Many thanks for jumping in on this, Dave!
As I think Dave V. and others have pointed out, when an LSID is resolved, DNS is used to find the LSID authority. The LSID authority then provides information about how the LSID can be served up (e.g. HTTP, SOAP, FTP), and where to get the data behind the LSID and associated metadata. If I start serving up LSIDs with the authority learningsite.com and later decide that I'm sick of serving up LSIDs, somebody else can take over serving up the data and the metadata. However, I (or they) still bear the responsibility of running the authority which points to the data. If my lsids have an authority like lsid.learningsite.com (urn:lsid:lsid.learningsite.com:foo:bar) then someone else can take over the authority by taking over lsid.learningsite.com and I can still have www.learningsite.com, mail.learningsite.com, etc... for myself. So, with a little planning, it's not so hard to deal with an authority going away as long as the people running it are responsible.
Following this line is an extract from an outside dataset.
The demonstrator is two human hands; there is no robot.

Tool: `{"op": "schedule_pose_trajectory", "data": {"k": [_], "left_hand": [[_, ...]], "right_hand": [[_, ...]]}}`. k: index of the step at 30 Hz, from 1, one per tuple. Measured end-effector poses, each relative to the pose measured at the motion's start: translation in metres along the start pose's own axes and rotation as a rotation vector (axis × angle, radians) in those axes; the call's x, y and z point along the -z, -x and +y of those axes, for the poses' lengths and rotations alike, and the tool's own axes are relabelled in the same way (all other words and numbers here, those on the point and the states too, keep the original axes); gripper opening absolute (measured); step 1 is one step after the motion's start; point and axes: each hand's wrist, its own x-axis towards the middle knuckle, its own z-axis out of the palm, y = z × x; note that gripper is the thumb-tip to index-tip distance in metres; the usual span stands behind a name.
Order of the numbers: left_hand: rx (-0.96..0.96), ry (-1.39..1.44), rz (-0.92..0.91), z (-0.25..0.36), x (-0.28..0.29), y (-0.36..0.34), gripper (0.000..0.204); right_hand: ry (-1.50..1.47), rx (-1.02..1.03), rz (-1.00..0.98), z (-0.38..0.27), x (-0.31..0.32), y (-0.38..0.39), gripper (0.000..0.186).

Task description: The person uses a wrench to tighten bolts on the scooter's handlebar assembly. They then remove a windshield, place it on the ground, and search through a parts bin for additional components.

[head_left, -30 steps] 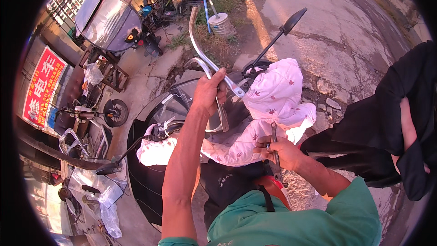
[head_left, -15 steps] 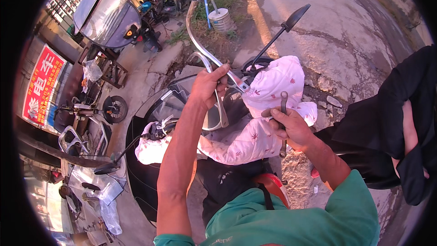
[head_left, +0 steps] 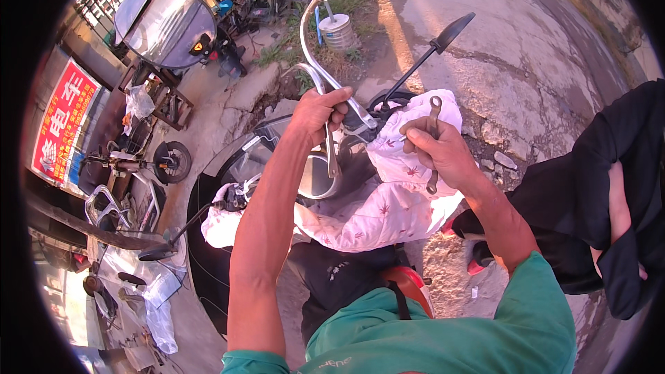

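Observation:
My left hand (head_left: 320, 116) is closed around a bent silver metal tube frame (head_left: 310, 48), holding it above the front of a scooter. The frame's flattened end (head_left: 367, 126) lies near the pink, leaf-patterned padded cover (head_left: 360, 221) draped over the handlebars. My right hand (head_left: 443, 149) grips a wrench (head_left: 433, 112) upright against the palm, its ring end up and its other end showing below the fingers. Thumb and forefinger are pinched together, pointing at the tube's flattened end; whether they hold a small part cannot be made out.
Black mirrors (head_left: 454, 31) stick out from the scooter at both sides. A person in black (head_left: 575, 201) stands close on the right. Behind are a white bucket (head_left: 337, 31) and a covered vehicle (head_left: 166, 24). Metal parts and a small wheel (head_left: 173, 163) lie at left.
My right hand has risen with the wrench, away from my body and toward the tube's flattened end. The tube frame has tilted, its far end moving right.

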Motion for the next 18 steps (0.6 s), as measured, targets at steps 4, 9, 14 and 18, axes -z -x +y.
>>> {"op": "schedule_pose_trajectory", "data": {"k": [4, 9, 14, 18], "left_hand": [[0.017, 0.042, -0.028, -0.005, 0.003, -0.006, 0.026], [0.084, 0.088, -0.086, -0.010, 0.010, -0.010, 0.028], [0.130, 0.081, -0.156, -0.013, 0.013, -0.012, 0.025], [0.126, 0.052, -0.193, -0.014, 0.015, -0.016, 0.020]], "right_hand": [[0.389, 0.273, 0.021, -0.010, -0.004, -0.020, 0.031], [0.531, 0.241, -0.005, -0.015, -0.018, -0.043, 0.028], [0.645, 0.231, 0.006, -0.020, -0.026, -0.051, 0.025], [0.703, 0.231, -0.007, -0.026, -0.025, -0.049, 0.024]]}}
O.K., that clears up things a great deal -- but also reinfornces my concerns about LSIDs for specimen data. What happens when Bishop Museum sends a specimen (or an entire collection -- but not all of the collections) to Smithsonian? If Bishop Museum still maintained lsid.bishopmuseum.org for its other collections, then the specimen would presumably need a new LSID based on lsid.Smithsonian.gov. Is there a protocol for a request coming into lsid.bishopmuseum.org to be automatically re-routed to lsid.Smithsonian.gov for just those specimens flagged as transferred? If so, then I would feel (slightly) more comfortable with LSIDs if the issuing organizations would agree to use some sort of independently unique value for <ObjectID>, that that portion would be preserved along with the specimen object.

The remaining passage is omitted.